▶ EXERCISE
The records follow. Print, word for word, the first line through the "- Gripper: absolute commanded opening" line.

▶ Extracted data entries
◇ ◇ ◇ ◇

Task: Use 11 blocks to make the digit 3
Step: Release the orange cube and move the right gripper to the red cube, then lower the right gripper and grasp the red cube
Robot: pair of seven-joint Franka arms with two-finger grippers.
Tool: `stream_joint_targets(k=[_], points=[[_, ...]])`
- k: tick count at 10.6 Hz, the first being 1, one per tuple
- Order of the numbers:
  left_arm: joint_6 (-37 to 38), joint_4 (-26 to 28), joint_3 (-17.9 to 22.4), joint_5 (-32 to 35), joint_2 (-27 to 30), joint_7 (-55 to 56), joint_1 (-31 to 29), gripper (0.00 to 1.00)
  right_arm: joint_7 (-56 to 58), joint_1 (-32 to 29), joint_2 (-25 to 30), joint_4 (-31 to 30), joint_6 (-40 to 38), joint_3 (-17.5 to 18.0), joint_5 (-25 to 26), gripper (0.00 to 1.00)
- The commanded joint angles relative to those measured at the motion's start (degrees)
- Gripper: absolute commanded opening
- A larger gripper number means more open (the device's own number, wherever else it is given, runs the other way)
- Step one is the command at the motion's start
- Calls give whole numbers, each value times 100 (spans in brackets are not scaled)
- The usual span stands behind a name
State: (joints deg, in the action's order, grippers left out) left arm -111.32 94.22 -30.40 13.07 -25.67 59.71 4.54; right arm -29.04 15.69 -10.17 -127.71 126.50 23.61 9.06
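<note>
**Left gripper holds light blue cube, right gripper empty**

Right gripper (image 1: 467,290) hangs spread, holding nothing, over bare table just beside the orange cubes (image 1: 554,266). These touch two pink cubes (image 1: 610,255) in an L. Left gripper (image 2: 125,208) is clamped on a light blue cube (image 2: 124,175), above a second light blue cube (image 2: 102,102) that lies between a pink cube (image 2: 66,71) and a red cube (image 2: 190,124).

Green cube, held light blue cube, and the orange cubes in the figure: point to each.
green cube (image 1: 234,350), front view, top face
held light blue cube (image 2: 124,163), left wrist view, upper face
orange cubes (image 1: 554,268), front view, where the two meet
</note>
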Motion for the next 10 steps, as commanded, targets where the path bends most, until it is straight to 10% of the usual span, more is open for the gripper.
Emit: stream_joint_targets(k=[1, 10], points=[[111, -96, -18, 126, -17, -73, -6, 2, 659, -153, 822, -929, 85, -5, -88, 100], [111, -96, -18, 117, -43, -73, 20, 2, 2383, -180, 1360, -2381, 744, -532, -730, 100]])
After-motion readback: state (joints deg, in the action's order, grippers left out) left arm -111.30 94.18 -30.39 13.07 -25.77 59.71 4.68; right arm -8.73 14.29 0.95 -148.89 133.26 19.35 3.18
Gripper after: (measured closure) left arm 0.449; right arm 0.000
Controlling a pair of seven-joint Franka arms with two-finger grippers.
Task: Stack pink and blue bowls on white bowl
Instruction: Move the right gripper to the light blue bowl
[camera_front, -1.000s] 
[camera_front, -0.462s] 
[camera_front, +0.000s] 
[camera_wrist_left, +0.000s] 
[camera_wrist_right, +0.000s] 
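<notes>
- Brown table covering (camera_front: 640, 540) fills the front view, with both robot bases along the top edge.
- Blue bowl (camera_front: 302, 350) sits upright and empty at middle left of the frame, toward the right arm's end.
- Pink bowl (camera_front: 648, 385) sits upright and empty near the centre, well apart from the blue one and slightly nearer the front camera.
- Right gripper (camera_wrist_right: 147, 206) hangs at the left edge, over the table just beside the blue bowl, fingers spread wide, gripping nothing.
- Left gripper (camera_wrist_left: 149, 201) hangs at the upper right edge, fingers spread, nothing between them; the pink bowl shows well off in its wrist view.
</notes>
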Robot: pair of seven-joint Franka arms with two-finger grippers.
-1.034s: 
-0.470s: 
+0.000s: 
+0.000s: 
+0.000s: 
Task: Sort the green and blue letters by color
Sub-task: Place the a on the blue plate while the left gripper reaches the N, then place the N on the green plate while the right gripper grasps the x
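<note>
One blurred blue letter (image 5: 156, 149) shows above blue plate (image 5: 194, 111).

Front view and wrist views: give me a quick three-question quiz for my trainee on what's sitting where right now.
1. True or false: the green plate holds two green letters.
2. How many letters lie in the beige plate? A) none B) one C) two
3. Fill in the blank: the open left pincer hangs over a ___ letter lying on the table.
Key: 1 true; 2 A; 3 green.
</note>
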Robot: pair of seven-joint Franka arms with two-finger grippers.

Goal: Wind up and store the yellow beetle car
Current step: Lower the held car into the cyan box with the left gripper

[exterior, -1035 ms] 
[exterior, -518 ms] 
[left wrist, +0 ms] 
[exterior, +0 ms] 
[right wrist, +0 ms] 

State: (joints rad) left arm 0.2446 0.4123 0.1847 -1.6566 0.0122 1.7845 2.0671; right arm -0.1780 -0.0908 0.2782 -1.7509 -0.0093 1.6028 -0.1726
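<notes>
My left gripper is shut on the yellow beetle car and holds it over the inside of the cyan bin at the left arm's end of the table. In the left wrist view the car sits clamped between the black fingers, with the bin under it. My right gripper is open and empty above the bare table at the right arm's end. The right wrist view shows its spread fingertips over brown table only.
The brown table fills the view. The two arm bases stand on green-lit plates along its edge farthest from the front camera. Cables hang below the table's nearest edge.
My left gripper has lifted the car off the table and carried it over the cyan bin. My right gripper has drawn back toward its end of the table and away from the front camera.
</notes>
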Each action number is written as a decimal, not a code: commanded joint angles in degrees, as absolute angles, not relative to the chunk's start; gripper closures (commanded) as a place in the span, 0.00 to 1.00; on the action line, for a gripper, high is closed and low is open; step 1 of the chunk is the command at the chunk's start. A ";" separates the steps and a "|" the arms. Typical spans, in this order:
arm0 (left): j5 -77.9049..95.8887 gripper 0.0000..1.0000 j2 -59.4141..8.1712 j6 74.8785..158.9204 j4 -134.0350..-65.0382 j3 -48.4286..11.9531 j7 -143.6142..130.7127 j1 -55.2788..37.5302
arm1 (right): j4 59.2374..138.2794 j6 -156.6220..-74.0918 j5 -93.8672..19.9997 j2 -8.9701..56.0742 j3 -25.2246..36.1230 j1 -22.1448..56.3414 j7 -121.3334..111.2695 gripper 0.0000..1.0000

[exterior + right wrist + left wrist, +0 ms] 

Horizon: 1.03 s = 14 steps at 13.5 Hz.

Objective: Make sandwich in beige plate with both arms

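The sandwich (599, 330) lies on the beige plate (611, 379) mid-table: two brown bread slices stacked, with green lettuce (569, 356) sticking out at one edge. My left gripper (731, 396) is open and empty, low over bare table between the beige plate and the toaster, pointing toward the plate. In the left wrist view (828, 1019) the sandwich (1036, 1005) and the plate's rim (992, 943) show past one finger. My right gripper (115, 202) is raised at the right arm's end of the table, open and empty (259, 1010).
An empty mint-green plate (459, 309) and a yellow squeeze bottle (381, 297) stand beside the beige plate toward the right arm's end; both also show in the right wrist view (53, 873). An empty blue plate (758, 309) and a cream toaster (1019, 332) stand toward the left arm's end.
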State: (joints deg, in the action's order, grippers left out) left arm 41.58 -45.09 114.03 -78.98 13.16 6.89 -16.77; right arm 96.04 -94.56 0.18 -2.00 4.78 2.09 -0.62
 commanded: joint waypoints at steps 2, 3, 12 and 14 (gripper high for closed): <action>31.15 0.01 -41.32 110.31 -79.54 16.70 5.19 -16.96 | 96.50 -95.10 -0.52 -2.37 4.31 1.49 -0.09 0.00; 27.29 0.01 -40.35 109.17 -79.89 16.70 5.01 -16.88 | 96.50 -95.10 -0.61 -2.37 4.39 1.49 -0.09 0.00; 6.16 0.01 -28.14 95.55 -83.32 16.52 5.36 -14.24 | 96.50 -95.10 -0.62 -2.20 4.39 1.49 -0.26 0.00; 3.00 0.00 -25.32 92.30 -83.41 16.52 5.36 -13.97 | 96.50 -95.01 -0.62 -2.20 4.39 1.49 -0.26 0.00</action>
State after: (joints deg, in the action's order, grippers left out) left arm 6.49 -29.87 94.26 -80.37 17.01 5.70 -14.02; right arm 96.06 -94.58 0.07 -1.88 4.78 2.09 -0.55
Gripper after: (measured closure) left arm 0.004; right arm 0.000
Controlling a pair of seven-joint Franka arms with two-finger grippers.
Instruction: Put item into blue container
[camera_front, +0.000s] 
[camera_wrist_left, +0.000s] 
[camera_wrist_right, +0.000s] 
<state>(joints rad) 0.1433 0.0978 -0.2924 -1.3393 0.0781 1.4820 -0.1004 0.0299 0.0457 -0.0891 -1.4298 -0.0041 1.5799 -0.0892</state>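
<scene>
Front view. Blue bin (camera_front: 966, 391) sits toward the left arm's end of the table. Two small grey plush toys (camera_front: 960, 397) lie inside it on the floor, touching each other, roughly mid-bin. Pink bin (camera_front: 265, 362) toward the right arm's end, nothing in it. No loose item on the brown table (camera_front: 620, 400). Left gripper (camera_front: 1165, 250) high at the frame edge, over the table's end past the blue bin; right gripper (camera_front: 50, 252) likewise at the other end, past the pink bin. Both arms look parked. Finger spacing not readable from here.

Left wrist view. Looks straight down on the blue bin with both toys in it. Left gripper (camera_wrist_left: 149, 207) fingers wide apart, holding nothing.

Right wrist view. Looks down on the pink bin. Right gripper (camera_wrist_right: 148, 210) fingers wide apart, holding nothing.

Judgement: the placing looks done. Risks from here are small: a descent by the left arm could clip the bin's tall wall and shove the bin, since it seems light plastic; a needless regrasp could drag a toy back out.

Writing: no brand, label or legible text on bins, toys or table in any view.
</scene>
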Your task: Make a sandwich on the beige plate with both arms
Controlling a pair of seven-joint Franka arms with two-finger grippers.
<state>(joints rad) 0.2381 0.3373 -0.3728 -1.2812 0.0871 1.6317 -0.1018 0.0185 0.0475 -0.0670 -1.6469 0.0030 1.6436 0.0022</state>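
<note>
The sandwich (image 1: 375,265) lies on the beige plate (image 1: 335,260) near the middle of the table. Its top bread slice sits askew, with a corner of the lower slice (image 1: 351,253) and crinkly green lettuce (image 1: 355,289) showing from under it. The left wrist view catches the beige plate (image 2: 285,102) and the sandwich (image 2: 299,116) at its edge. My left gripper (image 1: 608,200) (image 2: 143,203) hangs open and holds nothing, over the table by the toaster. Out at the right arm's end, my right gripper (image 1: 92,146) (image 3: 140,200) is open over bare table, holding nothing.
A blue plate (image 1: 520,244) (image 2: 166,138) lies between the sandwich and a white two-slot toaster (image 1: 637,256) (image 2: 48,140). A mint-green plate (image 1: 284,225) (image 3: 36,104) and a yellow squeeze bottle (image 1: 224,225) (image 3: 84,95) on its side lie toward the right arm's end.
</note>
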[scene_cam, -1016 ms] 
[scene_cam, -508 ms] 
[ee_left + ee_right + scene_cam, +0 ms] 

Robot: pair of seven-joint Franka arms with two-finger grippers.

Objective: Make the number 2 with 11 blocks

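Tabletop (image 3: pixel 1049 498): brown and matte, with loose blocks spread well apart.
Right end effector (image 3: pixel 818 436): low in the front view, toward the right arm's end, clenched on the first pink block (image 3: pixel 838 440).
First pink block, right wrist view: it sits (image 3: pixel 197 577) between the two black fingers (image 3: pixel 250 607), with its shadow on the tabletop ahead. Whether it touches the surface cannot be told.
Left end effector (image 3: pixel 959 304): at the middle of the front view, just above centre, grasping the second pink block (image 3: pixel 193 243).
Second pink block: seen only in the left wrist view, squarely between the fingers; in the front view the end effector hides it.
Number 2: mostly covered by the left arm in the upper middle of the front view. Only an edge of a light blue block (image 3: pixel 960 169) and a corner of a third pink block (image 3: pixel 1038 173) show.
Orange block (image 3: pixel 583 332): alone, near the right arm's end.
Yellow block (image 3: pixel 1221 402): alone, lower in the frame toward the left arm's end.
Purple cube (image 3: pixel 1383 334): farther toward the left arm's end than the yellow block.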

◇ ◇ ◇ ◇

▶ RESULT FOR THIS EXERCISE
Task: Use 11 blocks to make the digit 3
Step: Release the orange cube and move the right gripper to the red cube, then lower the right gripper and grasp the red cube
Robot: pair of seven-joint Franka arms with two-finger grippers.
Tool: `stream_joint_targets(k=[_], points=[[_, ...]])`
- k: tick count at 10.6 Hz, the first being 1, one per tuple
- Order of the numbers:
  left_arm: joint_6 (-37 to 38), joint_4 (-26 to 28), joint_3 (-17.9 to 22.4), joint_5 (-32 to 35), joint_2 (-27 to 30), joint_7 (-55 to 56), joint_1 (-31 to 29), gripper (0.00 to 1.00)
  right_arm: joint_7 (-56 to 58), joint_1 (-32 to 29), joint_2 (-25 to 30), joint_4 (-31 to 30), joint_6 (-40 to 38), joint_3 (-17.5 to 18.0), joint_5 (-25 to 26), gripper (0.00 to 1.00)
- The commanded joint angles relative to those measured at the motion's start (degrees)
- Gripper: absolute commanded opening

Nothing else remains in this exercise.